### Work instruction
Exactly the lines below from the one with "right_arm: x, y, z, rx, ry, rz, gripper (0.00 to" up to and including the one with "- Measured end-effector" make up the answer, with nothing else added.

### Available data
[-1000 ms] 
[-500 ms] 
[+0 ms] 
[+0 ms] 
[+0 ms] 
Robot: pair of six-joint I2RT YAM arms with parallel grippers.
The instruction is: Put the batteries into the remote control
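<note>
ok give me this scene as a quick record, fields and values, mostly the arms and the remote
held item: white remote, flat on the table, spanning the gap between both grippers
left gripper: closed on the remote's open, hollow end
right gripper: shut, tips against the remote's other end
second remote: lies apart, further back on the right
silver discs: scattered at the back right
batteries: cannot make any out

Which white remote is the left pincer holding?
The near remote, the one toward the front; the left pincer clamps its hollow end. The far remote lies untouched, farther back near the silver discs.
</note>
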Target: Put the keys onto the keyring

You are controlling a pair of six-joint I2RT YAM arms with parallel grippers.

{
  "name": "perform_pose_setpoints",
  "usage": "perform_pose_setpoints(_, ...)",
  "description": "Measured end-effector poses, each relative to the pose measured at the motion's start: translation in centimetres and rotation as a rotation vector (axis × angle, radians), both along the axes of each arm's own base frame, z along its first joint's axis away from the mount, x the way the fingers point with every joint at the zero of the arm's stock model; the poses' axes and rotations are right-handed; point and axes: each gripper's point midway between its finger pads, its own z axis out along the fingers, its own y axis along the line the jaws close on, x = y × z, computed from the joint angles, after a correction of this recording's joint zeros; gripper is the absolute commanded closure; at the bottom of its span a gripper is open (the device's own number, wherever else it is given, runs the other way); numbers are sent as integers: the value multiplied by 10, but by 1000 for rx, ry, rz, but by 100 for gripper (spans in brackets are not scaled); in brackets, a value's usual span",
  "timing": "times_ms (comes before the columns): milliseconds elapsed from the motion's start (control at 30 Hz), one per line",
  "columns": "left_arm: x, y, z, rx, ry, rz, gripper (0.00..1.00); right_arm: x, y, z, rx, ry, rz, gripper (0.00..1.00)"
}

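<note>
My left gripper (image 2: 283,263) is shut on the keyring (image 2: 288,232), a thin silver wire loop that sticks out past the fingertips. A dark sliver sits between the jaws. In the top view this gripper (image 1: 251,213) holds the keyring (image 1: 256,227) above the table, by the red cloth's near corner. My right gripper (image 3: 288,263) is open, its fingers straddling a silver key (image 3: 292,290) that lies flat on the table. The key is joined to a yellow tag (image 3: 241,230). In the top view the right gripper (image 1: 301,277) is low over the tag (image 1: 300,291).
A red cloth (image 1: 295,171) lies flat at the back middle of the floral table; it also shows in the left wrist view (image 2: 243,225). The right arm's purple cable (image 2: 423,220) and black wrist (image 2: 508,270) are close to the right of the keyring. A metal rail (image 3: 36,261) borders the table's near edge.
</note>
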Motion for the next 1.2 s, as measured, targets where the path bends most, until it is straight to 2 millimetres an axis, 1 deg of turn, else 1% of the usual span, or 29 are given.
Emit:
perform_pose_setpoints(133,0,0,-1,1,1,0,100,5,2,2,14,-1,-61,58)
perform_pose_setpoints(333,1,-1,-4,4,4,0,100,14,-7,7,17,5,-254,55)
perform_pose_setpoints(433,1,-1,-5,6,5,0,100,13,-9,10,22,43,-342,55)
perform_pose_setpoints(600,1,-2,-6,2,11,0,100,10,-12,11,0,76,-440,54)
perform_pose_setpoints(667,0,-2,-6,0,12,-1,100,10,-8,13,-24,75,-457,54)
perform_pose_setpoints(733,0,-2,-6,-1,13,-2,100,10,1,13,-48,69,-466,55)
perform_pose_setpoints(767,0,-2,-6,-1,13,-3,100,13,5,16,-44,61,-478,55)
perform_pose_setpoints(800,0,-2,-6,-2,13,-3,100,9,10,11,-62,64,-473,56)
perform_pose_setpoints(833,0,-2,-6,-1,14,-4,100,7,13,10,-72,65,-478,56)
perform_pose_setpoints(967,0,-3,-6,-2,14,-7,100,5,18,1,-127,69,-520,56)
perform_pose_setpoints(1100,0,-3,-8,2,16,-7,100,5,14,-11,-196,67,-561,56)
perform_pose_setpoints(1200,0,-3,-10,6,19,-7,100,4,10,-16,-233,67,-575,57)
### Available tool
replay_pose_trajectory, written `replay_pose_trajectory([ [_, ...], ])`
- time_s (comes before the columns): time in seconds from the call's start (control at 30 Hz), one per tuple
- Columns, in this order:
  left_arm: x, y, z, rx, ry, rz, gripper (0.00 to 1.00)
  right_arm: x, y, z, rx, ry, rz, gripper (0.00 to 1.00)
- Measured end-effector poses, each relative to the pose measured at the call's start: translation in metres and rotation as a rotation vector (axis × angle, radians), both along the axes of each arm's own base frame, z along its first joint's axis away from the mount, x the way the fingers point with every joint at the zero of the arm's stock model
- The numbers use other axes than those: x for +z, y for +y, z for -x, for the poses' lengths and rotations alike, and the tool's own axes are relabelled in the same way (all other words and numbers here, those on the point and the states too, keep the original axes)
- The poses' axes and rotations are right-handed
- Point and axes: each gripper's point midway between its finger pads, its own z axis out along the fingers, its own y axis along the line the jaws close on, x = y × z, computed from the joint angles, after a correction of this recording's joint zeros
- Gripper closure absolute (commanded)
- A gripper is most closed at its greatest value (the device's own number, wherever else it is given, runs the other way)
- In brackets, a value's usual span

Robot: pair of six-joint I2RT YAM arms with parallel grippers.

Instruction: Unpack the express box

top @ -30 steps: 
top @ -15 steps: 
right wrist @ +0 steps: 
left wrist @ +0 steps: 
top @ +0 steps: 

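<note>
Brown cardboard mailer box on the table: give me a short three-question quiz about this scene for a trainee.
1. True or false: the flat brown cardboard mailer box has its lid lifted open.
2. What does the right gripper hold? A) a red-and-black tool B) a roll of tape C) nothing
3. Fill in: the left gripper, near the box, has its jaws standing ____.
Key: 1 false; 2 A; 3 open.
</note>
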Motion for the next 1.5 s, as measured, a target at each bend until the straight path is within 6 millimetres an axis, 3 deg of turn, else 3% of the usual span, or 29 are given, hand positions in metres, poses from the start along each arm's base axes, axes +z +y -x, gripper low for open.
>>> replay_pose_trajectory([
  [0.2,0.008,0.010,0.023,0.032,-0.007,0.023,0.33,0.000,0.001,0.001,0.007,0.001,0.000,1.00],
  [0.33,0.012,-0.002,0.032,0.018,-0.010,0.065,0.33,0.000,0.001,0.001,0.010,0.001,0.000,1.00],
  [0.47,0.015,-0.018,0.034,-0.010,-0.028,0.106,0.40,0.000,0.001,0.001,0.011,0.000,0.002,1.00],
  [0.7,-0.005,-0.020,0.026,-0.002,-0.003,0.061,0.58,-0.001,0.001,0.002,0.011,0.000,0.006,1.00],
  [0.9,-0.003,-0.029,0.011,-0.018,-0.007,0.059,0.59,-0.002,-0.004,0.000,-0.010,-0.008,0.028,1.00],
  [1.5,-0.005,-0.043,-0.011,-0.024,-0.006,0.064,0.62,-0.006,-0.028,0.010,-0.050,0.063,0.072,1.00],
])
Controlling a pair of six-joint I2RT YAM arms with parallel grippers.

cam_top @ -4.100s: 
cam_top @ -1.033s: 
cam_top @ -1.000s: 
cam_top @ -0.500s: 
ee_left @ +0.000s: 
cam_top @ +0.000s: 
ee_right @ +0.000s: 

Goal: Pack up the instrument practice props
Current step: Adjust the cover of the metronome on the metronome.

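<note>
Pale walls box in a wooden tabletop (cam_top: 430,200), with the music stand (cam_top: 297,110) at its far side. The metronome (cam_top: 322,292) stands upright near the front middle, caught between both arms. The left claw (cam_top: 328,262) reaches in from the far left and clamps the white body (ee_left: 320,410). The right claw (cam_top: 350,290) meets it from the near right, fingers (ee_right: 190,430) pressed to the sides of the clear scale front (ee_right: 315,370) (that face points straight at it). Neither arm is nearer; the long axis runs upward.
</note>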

### Reply to the exercise
  right_arm: x, y, z, rx, ry, rz, gripper (0.00 to 1.00)
- Measured end-effector poses, each relative to the pose measured at the call's start: translation in metres and rotation as a rotation vector (axis × angle, radians), both along the axes of each arm's own base frame, z along its first joint's axis away from the mount, x the way the fingers point with every joint at the zero of the arm's stock model

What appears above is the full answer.